We’re taught our whole lives to be selfless but we’re never taught its dangers. When I think of ‘selflessness,’ I picture Mother Teresa, good karma and a fat check from Ellen for remarkable dedication to others. The reality is 18+ hour days, no good karma in sight and far too few ‘thank you’s.’ Not only are you not getting anything in return, but you end up with nothing left to give to yourself.
It’s far too easy to constantly give all of yourself to others without a second thought. We put others first even when they would never do the same. A genuine want to help others turns into chronic people-pleasing, and all for the sake of not being selfish.
But I’m here to tell you that not all selfishness is created equal. Actually, a lot of “selfish” acts are way more productive than the martyrdom you’re carrying on with now.
Obviously, there are bad selfish acts. These are actions that benefit you but harm other people in the process. Cutting in line, littering and stealing other people’s fries are all very selfish acts (and just plain rude). However, if you’re currently a people pleaser, it’s highly unlikely you’re going to jump to this side of the fence.
The goal is neutral or good acts of selfishness. The two easiest ways to start implementing healthy selfishness into your life is learning how to say ‘no’ and taking time for yourself.
How often are you asked to do something and your immediate gut thought is, “I would rather dive into a bath of toenail clippings?” Listen, if it’s not your responsibility, and nine times out of 10 it’s not, just say no. But we’ve grown to view ‘no’ as a dirty word and end up feeling like real scumbags when we have to whip it out.
Here’s the trick: saying ‘no’ stops being complicated when you stop justifying it. None of this, “Sorry, I have to play bridge with my grandma” or “I can’t make it, my cat is throwing up profusely and only my loving touch will soothe her.” No one believes that garbage and the excuses make you seem like more of a jerk than the simple ‘no.’ Just say “No, I can’t” and move on with your life. You’ll be surprised at how little people will question that response.

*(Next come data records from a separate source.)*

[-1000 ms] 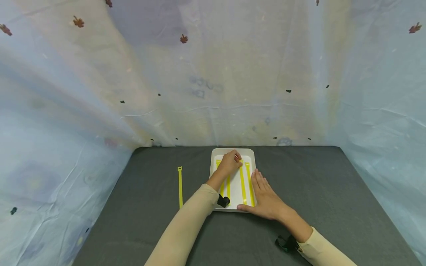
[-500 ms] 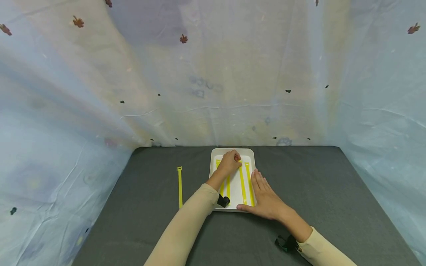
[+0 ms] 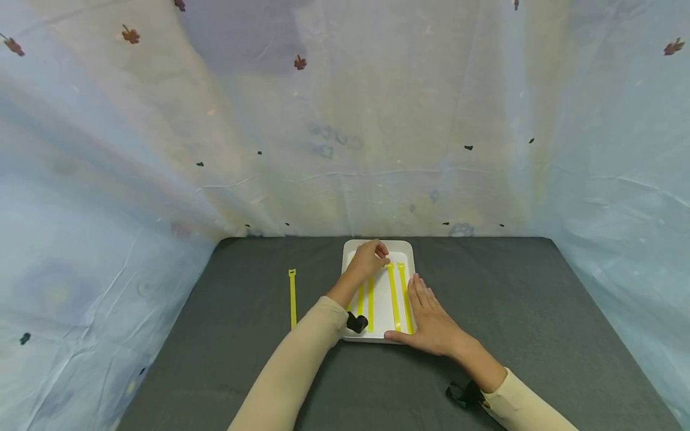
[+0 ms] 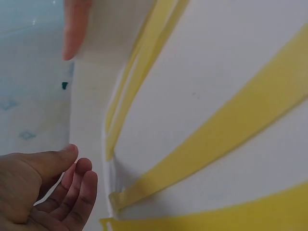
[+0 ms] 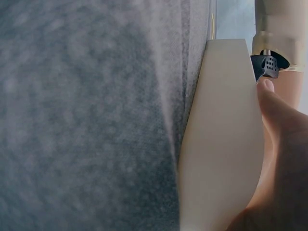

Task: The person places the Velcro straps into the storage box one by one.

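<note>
A white tray (image 3: 381, 299) holds several flat yellow straps (image 3: 395, 299) with slotted heads, laid lengthwise. My left hand (image 3: 368, 257) hovers over the tray's far part, near the head of one strap. In the left wrist view the left hand (image 4: 60, 190) has loosely bent fingers with nothing visible between them. My right hand (image 3: 435, 323) lies along the tray's right side, fingers straight and thumb over its front right corner. The right wrist view shows that hand (image 5: 288, 144) against the tray's outer wall (image 5: 221, 134). My left forearm and hand hide parts of the left straps.
Another yellow strap (image 3: 293, 296) lies on the dark grey table (image 3: 226, 335) left of the tray, partly behind the left sleeve (image 3: 302, 359). A patterned pale curtain (image 3: 345, 120) encloses the table's back and sides.
My left hand has shifted slightly left and away from the strap head, uncovering more of it. The right hand and tray stay where they were.
</note>
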The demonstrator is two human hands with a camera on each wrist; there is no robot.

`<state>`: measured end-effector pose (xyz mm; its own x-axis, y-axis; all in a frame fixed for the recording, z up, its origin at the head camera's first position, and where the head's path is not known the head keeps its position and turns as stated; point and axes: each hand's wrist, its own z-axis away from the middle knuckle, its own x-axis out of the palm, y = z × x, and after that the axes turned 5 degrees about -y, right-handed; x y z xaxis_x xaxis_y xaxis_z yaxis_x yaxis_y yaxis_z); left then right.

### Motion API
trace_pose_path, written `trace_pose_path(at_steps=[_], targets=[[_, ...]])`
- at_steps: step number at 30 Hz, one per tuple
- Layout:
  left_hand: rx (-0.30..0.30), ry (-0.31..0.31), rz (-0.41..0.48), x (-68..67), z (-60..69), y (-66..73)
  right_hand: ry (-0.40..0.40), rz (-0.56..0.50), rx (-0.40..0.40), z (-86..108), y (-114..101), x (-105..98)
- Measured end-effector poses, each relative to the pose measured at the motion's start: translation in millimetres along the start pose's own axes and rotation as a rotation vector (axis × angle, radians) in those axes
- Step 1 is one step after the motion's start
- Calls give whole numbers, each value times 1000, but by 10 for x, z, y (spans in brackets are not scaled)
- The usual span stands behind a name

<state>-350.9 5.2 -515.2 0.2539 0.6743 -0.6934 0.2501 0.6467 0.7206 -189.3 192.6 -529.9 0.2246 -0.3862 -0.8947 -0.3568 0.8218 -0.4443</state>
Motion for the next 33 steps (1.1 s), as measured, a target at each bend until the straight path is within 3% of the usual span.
trace_pose_path(at_steps=[12,23,33], targets=[[11,-25,53,-276,149,1,-17,-15,13,0,-10,-17],[51,-2,73,-538,278,-134,-30,-29,29,1,-34,-24],[29,30,78,-788,417,-292,-31,-42,23,14,-53,-42]])
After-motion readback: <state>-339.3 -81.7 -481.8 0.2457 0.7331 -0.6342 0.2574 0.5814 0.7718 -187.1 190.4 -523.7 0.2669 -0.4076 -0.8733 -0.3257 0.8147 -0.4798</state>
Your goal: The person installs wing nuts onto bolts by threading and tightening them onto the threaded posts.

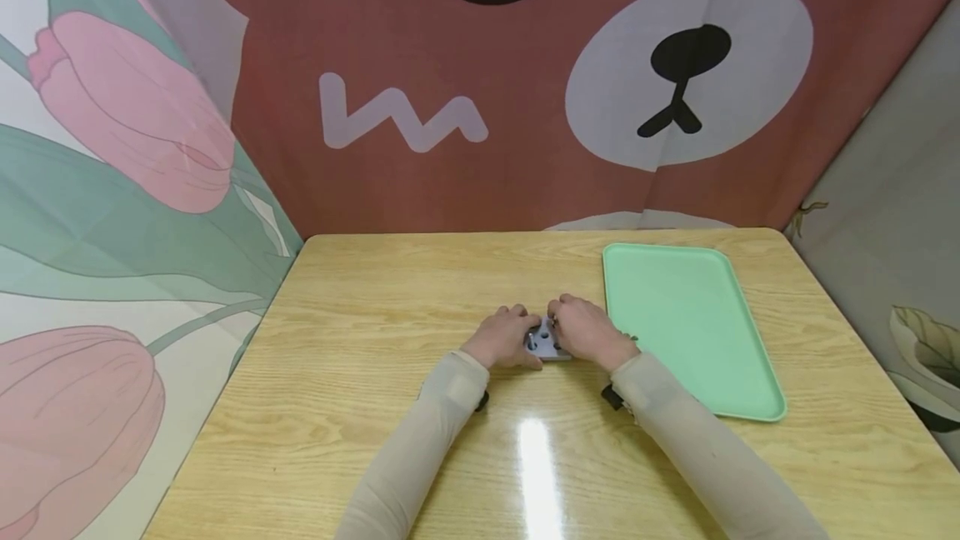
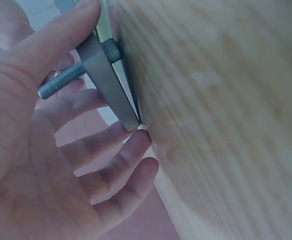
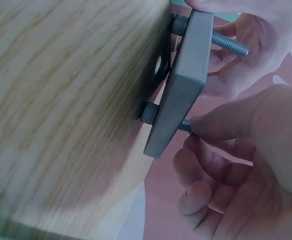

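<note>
A grey metal plate (image 1: 546,343) with holes lies low over the table between both hands. In the right wrist view, threaded bolts (image 3: 230,44) stick up through the plate (image 3: 182,80), their dark heads (image 3: 149,113) on the table side. My left hand (image 1: 507,337) grips the plate's left end, thumb on its near edge in the left wrist view (image 2: 51,45). With thumb and forefinger my right hand (image 3: 246,150) pinches the end of the bolt by the plate's near corner; its other fingers curl loosely. Whether the pinch also holds a small part is hidden.
A light green tray (image 1: 690,327) lies on the wooden table (image 1: 360,298) to the right of the hands. Printed cloths (image 1: 525,65) hang behind the table and at both sides.
</note>
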### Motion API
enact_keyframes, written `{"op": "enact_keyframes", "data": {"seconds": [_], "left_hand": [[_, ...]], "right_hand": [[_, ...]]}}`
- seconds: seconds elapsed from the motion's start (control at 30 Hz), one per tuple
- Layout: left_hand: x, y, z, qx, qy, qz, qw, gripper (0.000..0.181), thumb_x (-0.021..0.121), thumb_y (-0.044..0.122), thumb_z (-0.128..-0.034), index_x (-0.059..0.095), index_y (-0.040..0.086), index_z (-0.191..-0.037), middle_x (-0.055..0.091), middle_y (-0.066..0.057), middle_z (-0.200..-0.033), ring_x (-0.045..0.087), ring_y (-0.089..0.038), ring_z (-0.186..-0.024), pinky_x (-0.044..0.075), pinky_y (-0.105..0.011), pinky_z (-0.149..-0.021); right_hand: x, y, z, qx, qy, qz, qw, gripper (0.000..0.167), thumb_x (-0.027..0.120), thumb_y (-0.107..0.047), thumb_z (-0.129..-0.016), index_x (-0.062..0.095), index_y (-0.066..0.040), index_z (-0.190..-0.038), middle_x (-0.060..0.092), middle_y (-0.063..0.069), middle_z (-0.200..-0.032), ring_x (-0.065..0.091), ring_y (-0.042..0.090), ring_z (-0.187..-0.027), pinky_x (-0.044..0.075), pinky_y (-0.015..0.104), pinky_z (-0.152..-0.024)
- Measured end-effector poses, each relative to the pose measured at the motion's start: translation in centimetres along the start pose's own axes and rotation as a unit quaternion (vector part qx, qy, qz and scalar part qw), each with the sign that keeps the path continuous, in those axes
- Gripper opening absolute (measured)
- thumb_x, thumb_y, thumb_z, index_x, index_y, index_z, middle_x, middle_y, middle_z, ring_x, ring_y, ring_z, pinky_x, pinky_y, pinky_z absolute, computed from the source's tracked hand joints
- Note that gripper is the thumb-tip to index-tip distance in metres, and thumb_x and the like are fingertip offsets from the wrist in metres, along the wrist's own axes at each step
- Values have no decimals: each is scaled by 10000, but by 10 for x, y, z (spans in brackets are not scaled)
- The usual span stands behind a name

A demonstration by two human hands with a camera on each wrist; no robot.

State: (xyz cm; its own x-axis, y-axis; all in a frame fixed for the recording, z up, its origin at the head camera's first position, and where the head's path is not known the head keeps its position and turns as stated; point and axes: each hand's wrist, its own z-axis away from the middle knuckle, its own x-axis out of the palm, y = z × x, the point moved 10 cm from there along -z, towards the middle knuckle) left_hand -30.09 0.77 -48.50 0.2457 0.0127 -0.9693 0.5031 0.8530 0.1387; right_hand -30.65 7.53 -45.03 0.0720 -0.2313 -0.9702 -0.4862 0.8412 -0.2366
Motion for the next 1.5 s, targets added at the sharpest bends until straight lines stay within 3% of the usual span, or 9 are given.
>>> {"op": "enact_keyframes", "data": {"seconds": [0.83, 1.17, 1.33, 1.5], "left_hand": [[-10, 0, 1, -59, 261, 46, 9996, 742, 708, 559, -769, 481, 219, -1388, 493, -71, -1279, 475, -229, -1006, 455, -324, -753], [-3, 3, 5, -74, 235, 11, 9997, 740, 711, 569, -760, 495, 211, -1370, 497, -76, -1277, 476, -237, -1020, 458, -323, -734], [3, 4, 7, -121, 169, 23, 9998, 734, 704, 575, -764, 492, 224, -1373, 499, -67, -1273, 468, -223, -1010, 452, -315, -717], [0, 4, 5, -111, 272, 22, 9996, 723, 705, 569, -766, 499, 226, -1368, 504, -62, -1257, 468, -214, -994, 445, -304, -687]], "right_hand": [[-14, -1, 0, 186, 293, 295, 9990, 156, 608, -151, -922, 658, -38, -1017, 475, 99, -924, 452, 212, -761, 435, 315, -594], [-6, -1, 4, 184, 405, 194, 9988, 142, 610, -142, -914, 653, -31, -993, 476, 95, -904, 459, 179, -704, 440, 305, -565], [-1, -1, 8, 207, 397, 126, 9989, 142, 610, -130, -911, 652, -18, -987, 463, 97, -900, 451, 198, -736, 442, 324, -610], [-2, 0, 5, 239, 418, 113, 9988, 140, 609, -132, -914, 656, -17, -978, 472, 92, -908, 463, 199, -760, 450, 325, -641]]}}
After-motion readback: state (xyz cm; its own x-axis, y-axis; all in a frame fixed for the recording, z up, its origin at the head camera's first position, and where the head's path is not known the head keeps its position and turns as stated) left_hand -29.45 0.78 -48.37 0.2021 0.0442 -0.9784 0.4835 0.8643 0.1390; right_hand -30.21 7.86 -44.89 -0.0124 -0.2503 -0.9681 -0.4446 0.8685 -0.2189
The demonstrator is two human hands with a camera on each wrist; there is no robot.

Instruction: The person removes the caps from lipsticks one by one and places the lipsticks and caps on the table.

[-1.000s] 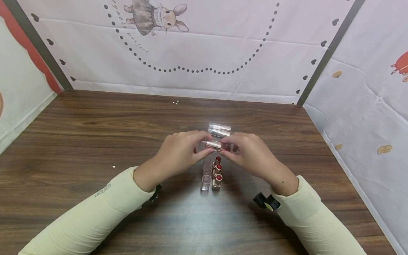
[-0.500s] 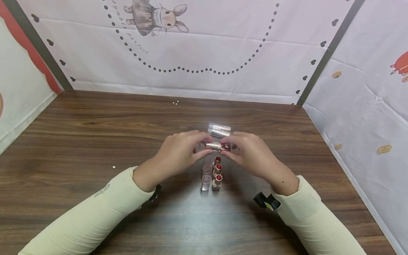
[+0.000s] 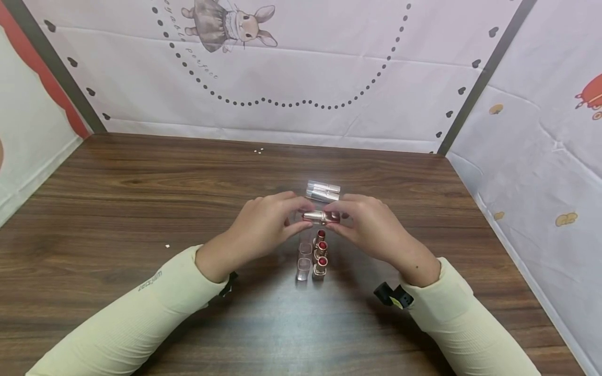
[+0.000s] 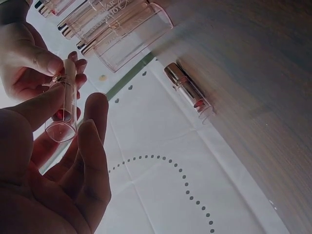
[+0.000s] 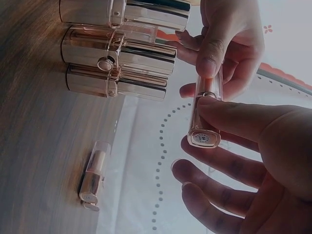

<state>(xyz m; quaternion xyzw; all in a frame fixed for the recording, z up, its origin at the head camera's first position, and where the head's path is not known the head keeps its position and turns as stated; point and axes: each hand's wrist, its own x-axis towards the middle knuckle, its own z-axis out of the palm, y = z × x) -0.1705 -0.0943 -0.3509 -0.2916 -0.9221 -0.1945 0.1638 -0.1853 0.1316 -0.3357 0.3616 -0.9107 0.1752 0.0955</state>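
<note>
My left hand (image 3: 263, 219) and right hand (image 3: 371, 224) hold one lipstick (image 3: 315, 216) level between them, above the table. In the left wrist view, my left thumb and fingers pinch its clear cap (image 4: 61, 131), which surrounds the red bullet. My right thumb and fingers grip the base (image 5: 203, 138), whose end sticker shows in the right wrist view. Nearest me, three uncapped lipsticks (image 3: 320, 267) stand upright in a row with red tips showing. Clear caps (image 3: 303, 269) stand just left of them.
Behind my hands, two capped silvery lipsticks (image 3: 323, 191) lie side by side on the wooden table (image 3: 141, 193). Small white bits (image 3: 259, 151) lie near the back edge. Printed cloth walls (image 3: 301, 68) enclose the back and sides.
The held lipstick has shifted very slightly toward me between the fingers. Both hands stay nearly in place, and the standing lipsticks and caps have not moved.
</note>
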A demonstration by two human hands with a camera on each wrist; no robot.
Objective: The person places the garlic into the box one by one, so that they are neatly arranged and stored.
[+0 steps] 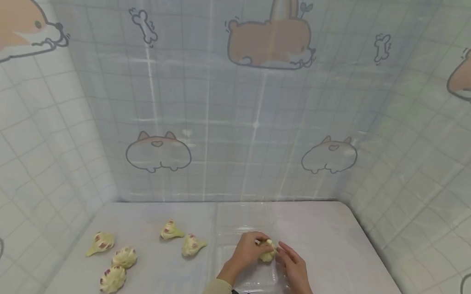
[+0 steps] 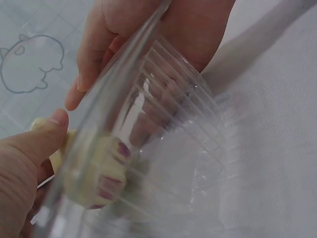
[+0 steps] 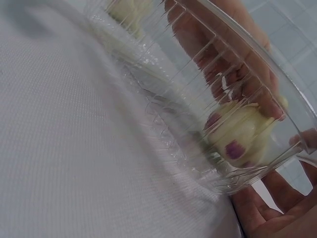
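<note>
- The left hand (image 1: pixel 248 249) has its grip narrowed round a cream-yellow garlic bulb with purple patches (image 1: pixel 267 258), thumb on one side and fingers on the other.
- That bulb lies right at the fingertips, on the right of the left hand and just inside the right wall of a clear, ribbed plastic container (image 1: pixel 255 282). Its long axis is tilted: the thin neck points upward between the fingers, and the rounded, patched body hangs lower, toward the container's floor.
- The left hand is the nearer one, being in contact with the bulb. The right hand (image 1: pixel 295 267) is on the other side, beside the container's right wall, so the clear plastic stands between its palm and the bulb.
- The right hand's fingers reach to the rim, but the wall's glare and the cut-off edge hide the contact, so one cannot tell whether its grip pinches the plastic or merely rests near it.
- A flat clear plastic lid (image 1: pixel 242 217) lies just beyond the container, on its far side.
- The pale, fine-woven tabletop (image 1: pixel 315 236) carries everything. Five loose cream garlic bulbs (image 1: pixel 191 246) lie on it, left of the container: two near it, three farther out, of which two touch.
- A pale grid-patterned curtain with cartoon dogs (image 1: pixel 238 105) encloses the tabletop behind and on both sides.
</note>
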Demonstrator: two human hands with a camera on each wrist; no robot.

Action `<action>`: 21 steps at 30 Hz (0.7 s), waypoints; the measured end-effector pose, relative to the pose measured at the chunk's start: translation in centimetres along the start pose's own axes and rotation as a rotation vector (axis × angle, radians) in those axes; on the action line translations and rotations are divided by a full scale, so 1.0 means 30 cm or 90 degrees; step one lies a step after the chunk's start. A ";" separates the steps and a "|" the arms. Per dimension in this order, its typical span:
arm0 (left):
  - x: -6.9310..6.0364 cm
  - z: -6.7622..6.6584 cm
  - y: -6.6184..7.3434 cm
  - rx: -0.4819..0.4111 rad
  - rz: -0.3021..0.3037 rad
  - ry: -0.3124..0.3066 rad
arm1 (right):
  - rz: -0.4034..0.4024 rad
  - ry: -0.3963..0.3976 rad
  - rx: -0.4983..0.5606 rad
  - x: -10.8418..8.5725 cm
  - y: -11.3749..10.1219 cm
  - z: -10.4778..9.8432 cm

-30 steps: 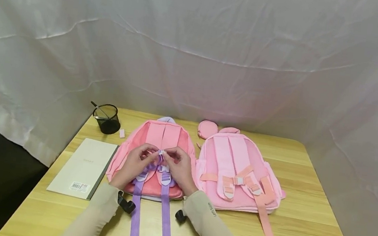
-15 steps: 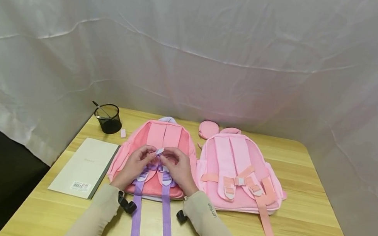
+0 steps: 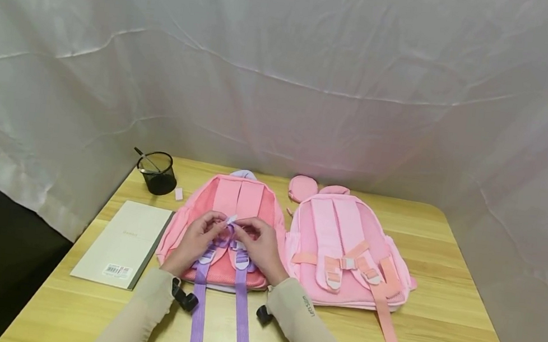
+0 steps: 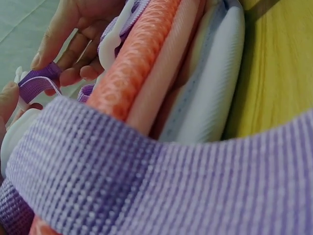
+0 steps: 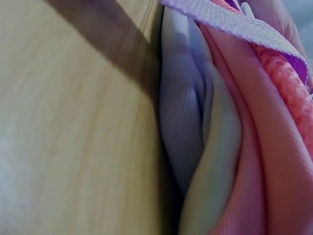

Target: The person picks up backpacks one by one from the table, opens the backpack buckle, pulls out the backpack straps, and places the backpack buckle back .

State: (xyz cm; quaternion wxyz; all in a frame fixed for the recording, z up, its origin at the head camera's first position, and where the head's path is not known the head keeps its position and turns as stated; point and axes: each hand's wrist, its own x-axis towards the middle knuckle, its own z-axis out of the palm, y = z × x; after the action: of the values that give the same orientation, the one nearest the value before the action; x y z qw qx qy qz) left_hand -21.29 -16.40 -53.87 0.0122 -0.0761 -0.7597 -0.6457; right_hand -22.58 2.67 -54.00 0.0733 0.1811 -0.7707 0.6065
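Observation:
A coral pink backpack (image 3: 271,193) lies with its shoulder straps facing up. Over its middle, my left hand (image 3: 198,238) and my right hand (image 3: 261,246) meet and pinch a small white buckle (image 3: 231,220) threaded with purple webbing. In the left wrist view a thumb and finger grip the purple webbing (image 4: 40,84) at the white piece. Two long purple straps (image 3: 241,317) hang from white adjusters down over the table. The right wrist view shows the backpack's side (image 5: 244,122) and part of a hand at the top right.
A light pink backpack (image 3: 318,227) with orange straps lies to the right, a round pink pouch (image 3: 303,188) behind it. At the left are a notebook (image 3: 119,238), a black mesh pen cup (image 3: 160,180) and a small pink block (image 3: 179,193).
The small white buckle between my fingers has tilted and shifted slightly left. Both hands keep their hold and have barely moved.

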 end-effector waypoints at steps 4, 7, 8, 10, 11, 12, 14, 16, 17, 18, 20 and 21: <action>0.002 0.005 -0.002 -0.003 0.033 -0.016 | 0.011 0.013 -0.012 -0.001 -0.006 0.006; 0.003 0.006 -0.006 0.002 0.044 -0.019 | 0.015 0.012 -0.016 0.002 -0.006 0.009; 0.003 0.006 -0.009 0.008 0.046 -0.019 | 0.015 0.010 -0.014 0.003 -0.004 0.009; 0.004 0.006 -0.012 0.020 0.048 -0.021 | 0.018 0.004 -0.007 0.005 0.001 0.007; 0.005 0.006 -0.013 0.027 0.047 -0.022 | 0.018 0.000 -0.001 0.005 0.005 0.006; 0.005 0.006 -0.014 0.033 0.045 -0.022 | 0.019 -0.003 0.006 0.006 0.008 0.003; 0.004 0.004 -0.016 0.043 0.041 -0.019 | 0.019 -0.008 0.020 0.004 0.007 -0.002; 0.003 0.004 -0.015 0.046 0.036 -0.014 | 0.014 -0.009 0.032 0.002 0.006 -0.006; 0.003 0.004 -0.015 0.047 0.034 -0.011 | 0.010 -0.008 0.039 0.001 0.005 -0.008; 0.002 0.004 -0.014 0.047 0.032 -0.009 | 0.007 -0.006 0.046 0.000 0.004 -0.009; 0.001 0.004 -0.011 0.043 0.030 -0.006 | 0.001 0.000 0.058 -0.002 0.003 -0.010; 0.000 0.004 -0.010 0.044 0.028 -0.005 | 0.001 0.003 0.065 -0.003 0.004 -0.010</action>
State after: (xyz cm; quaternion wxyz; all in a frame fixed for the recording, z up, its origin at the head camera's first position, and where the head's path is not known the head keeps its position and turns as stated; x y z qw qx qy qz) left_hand -21.33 -16.33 -54.20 0.0262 -0.0948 -0.7796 -0.6185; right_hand -22.58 3.01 -54.06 0.0654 0.1828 -0.7388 0.6454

The thing is, you can say no sometimes and still be a good person, and all the no’s you give will make the yes’s more meaningful. Then you’re able to take the time you collect from turning down unnecessary tasks and events and put it back into yourself. Putting aside moments of completely selfish me-time is sometimes the most productive thing you can do.
It’s great to want to help others, but if you never give some of that love and energy to yourself, your well will dry. You’ll burn out and you won’t have anything left to give. Being selfish doesn’t make you a bad person. If anything, it just means you’re responsible with your resources, and we all know the world could use a little bit more of that.